### INSTRUCTIONS TO FOLLOW
The answer should hold nothing but the lines from the one with "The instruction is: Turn" through the end of the listing below, each exactly as written.

### DATA SECTION
....

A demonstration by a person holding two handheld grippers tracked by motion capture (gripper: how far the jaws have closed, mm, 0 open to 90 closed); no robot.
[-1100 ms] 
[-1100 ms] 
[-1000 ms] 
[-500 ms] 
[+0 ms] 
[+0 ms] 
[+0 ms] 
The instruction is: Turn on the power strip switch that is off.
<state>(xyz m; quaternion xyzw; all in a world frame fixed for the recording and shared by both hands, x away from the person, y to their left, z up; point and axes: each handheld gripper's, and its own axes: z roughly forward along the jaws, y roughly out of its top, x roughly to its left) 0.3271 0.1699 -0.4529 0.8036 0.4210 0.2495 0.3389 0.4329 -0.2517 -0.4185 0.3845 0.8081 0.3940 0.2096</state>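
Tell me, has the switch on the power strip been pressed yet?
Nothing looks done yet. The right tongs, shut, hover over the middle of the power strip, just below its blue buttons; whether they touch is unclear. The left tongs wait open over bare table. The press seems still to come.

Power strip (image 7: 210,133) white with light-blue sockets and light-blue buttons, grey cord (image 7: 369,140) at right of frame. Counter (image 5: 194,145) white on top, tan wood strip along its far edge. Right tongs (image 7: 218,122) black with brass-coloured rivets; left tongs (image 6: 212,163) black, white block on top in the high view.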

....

### RESPONSE TO THIS TASK
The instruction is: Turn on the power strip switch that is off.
<state>(xyz m; quaternion xyzw; all in a world frame fixed for the recording and shared by both hands, x away from the person, y to their left, z up; point and axes: each handheld gripper's, and its own axes: z roughly forward along the jaws, y roughly out of its top, x roughly to its left) 0.3271 0.1699 -0.4529 0.8036 0.4210 0.2495 0.3389 0.4329 -0.2517 -0.4185 0.3845 0.8081 0.3940 0.2096</state>
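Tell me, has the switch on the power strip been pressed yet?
Nothing looks done yet. The right tongs, shut, hover over the middle of the power strip, just below its blue buttons; whether they touch is unclear. The left tongs wait open over bare table. The press seems still to come.

Power strip (image 7: 210,133) white with light-blue sockets and light-blue buttons, grey cord (image 7: 369,140) at right of frame. Counter (image 5: 194,145) white on top, tan wood strip along its far edge. Right tongs (image 7: 218,122) black with brass-coloured rivets; left tongs (image 6: 212,163) black, white block on top in the high view.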

The work on this exercise is now complete.